I don't have an actual WORD that irritates me, but there is a sound that makes my skin crawl and there are words that describe this sound. Those words would be: whining, keeling, whimpering, moaning, squealing, shrieking, crying, peevishly, puling, woefully, miserably......you get the picture.


----------



## Geemont (Nov 18, 2008)

Mother-in-law

It makes me shudder just thinking about it.


----------



## JimJ (Mar 3, 2009)

I think "moist" is the most hated word there is.  Every time there's an article or discussion about word aversion, "moist" always comes up.  I don't mind the word myself.  
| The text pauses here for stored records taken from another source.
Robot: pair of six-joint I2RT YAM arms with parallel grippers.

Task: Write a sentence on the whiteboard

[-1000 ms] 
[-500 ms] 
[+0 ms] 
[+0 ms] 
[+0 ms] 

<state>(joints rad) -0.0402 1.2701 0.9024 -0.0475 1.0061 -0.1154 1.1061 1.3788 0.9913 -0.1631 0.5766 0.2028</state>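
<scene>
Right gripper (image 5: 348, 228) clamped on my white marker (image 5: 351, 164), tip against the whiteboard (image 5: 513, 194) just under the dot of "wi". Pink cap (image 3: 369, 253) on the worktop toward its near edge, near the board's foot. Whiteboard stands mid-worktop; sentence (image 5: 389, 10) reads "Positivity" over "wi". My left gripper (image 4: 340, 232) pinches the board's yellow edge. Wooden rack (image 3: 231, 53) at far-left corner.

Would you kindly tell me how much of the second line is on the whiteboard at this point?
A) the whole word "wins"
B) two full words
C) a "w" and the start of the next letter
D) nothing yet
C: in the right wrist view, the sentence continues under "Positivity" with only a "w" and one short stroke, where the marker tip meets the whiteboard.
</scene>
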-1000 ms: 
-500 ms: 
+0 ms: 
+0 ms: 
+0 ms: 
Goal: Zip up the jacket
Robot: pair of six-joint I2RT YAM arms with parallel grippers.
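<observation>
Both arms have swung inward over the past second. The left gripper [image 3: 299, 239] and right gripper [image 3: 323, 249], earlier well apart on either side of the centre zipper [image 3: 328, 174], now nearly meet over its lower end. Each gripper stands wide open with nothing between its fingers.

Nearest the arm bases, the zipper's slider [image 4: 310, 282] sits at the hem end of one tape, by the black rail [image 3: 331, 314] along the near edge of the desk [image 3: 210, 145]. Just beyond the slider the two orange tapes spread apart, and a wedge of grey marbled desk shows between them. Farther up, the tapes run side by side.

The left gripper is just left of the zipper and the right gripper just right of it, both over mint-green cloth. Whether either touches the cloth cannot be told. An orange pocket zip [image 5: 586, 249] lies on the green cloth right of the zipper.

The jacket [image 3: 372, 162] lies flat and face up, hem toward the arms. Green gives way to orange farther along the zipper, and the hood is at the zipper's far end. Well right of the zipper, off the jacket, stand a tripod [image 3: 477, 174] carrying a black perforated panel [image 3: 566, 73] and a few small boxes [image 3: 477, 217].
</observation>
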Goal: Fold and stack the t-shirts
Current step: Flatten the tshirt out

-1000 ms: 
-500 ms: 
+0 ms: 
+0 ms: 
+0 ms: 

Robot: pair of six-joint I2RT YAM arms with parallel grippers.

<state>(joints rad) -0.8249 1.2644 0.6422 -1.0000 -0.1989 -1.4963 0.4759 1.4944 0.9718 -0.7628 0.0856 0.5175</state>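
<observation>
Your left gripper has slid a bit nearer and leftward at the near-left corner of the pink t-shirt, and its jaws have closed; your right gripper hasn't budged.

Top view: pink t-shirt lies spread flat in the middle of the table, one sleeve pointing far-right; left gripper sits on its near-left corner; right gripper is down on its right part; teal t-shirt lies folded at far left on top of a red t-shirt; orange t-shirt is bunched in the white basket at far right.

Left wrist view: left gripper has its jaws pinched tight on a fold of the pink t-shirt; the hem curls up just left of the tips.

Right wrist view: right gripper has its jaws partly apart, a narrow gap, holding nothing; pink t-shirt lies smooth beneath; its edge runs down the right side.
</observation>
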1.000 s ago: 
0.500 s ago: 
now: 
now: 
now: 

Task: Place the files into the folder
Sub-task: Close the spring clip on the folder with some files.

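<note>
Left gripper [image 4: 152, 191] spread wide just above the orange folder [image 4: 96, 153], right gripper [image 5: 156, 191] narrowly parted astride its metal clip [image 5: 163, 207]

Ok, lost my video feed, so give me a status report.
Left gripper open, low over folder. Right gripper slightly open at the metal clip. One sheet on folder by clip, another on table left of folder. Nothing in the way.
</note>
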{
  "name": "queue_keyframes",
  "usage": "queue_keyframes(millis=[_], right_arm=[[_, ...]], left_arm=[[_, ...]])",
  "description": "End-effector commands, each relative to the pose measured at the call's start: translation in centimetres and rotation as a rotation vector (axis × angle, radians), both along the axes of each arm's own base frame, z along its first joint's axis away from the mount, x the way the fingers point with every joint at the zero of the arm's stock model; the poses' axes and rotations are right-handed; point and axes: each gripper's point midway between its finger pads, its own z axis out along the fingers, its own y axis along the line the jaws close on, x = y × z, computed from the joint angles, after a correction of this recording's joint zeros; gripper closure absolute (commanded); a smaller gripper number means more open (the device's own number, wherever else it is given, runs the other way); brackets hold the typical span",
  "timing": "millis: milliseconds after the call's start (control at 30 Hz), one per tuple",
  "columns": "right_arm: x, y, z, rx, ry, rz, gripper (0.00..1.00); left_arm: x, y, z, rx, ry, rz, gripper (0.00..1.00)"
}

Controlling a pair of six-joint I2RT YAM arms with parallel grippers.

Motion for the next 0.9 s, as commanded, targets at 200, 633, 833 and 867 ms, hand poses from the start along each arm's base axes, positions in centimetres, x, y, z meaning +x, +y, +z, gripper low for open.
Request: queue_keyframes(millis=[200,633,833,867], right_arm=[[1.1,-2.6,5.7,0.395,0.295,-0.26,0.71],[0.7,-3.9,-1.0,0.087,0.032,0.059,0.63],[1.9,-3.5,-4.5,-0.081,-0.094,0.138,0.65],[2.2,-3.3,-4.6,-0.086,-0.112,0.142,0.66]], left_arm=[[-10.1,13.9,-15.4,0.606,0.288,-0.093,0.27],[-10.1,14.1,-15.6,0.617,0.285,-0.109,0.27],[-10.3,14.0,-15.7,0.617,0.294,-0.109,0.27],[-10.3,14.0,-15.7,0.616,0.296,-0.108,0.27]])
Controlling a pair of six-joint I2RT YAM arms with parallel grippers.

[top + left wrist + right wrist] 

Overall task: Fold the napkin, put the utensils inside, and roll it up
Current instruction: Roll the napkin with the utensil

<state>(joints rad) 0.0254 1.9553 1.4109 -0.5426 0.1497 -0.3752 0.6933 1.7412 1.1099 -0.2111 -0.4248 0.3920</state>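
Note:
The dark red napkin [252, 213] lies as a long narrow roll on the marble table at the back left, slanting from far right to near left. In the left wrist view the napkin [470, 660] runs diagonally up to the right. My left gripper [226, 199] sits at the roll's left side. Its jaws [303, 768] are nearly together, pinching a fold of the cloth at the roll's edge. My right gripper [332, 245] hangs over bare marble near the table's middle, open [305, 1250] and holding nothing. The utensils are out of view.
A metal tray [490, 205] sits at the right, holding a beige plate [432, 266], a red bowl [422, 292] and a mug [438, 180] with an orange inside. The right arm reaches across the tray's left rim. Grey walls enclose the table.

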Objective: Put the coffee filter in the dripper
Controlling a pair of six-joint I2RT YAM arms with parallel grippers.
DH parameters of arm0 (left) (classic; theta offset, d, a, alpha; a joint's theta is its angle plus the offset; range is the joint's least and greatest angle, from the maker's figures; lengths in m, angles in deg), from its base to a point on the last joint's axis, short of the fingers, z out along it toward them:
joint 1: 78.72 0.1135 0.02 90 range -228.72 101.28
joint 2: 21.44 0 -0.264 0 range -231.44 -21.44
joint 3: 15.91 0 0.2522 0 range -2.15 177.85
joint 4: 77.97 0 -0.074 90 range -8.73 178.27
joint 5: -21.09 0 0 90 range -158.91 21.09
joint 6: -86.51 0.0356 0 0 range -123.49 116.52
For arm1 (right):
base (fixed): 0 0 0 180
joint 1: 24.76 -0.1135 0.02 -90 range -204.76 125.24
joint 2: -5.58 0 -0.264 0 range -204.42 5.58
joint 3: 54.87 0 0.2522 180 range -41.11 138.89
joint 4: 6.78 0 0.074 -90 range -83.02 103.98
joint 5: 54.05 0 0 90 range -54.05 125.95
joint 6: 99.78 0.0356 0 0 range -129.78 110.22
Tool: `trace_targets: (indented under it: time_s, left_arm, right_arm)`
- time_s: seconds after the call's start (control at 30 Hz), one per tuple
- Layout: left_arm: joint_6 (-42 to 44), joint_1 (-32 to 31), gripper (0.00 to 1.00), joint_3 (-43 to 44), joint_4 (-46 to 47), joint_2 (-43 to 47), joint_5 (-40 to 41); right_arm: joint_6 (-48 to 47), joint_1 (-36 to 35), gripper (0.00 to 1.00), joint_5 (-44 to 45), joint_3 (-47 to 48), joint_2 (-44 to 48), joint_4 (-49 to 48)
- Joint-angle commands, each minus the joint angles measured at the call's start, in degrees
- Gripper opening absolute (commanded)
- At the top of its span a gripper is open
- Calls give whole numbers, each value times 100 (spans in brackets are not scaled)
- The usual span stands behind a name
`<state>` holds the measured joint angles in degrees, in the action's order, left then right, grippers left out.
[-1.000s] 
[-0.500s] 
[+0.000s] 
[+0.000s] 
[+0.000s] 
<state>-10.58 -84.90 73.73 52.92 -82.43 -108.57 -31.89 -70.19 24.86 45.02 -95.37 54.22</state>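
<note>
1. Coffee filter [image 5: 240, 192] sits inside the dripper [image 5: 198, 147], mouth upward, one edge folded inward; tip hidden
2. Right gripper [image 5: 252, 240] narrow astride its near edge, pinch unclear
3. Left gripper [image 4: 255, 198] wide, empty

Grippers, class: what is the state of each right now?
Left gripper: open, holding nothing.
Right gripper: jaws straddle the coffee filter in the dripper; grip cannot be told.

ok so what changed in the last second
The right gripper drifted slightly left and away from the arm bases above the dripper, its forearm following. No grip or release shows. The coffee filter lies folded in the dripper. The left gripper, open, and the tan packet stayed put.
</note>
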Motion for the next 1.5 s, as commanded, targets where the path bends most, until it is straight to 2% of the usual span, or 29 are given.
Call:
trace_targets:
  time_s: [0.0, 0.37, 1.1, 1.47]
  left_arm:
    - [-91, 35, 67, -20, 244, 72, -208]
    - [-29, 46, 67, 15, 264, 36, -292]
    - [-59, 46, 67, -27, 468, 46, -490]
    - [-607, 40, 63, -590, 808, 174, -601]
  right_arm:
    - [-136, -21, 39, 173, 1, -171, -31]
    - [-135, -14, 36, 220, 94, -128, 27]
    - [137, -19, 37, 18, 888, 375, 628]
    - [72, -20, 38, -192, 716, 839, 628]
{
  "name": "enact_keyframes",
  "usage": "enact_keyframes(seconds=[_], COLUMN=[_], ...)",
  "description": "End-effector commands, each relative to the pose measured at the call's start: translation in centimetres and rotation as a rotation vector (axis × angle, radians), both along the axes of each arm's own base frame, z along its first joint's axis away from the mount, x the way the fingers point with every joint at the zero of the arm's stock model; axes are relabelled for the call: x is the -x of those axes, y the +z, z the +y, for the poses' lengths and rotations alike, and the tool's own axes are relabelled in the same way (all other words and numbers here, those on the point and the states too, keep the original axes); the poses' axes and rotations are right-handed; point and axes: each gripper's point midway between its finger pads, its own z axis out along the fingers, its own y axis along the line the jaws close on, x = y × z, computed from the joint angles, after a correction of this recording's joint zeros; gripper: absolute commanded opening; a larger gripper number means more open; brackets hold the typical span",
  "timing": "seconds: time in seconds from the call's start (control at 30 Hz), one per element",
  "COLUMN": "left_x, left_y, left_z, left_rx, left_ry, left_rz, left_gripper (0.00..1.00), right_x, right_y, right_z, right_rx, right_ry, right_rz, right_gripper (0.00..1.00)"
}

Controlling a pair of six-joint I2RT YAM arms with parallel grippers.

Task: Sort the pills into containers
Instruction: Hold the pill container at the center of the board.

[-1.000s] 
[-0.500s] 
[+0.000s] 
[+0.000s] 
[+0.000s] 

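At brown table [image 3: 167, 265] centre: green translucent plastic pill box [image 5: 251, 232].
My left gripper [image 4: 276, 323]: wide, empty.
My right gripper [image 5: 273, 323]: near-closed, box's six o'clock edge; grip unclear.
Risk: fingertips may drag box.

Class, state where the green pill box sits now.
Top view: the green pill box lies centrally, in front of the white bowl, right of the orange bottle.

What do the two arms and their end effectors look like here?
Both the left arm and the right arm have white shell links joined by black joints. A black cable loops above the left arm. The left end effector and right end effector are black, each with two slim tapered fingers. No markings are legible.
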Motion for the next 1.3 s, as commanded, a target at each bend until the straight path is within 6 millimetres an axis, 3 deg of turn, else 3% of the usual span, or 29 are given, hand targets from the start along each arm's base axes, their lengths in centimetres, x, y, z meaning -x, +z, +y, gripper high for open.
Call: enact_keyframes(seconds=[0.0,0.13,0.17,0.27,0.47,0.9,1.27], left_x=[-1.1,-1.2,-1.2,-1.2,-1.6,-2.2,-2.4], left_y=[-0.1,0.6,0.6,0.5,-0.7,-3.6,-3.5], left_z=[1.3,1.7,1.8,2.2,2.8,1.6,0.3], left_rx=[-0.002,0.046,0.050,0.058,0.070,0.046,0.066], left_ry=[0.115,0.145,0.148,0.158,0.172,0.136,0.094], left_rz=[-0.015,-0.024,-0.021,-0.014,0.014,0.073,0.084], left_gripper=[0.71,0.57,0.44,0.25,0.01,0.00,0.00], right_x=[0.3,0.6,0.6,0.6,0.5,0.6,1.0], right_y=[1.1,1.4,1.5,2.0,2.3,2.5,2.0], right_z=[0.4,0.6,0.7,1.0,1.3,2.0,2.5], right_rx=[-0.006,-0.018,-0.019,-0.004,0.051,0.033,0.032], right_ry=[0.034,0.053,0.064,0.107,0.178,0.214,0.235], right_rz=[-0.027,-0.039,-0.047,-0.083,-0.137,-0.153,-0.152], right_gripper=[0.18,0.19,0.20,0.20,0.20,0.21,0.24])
For me, it's probably "panties".  Just an awkward and weird word.  An article on Cracked summed it up nicely by saying that it's impossible to say the word "panties" and not sound like either a child or a pedophile.


----------



## ChadMck (Feb 25, 2011)

JimJ said:


> For me, it's probably "panties". Just an awkward and weird word. An article on Cracked summed it up nicely by saying that it's impossible to say the word "panties" and not sound like either a child or a pedophile.


Agreed. Even the word "underwear" is strange, which is why I've given up wearing underwear all together!


----------



## Thumper (Feb 26, 2009)

Spoiler



Cunt.


 I find no reasonable use for this word, in any conceivable context.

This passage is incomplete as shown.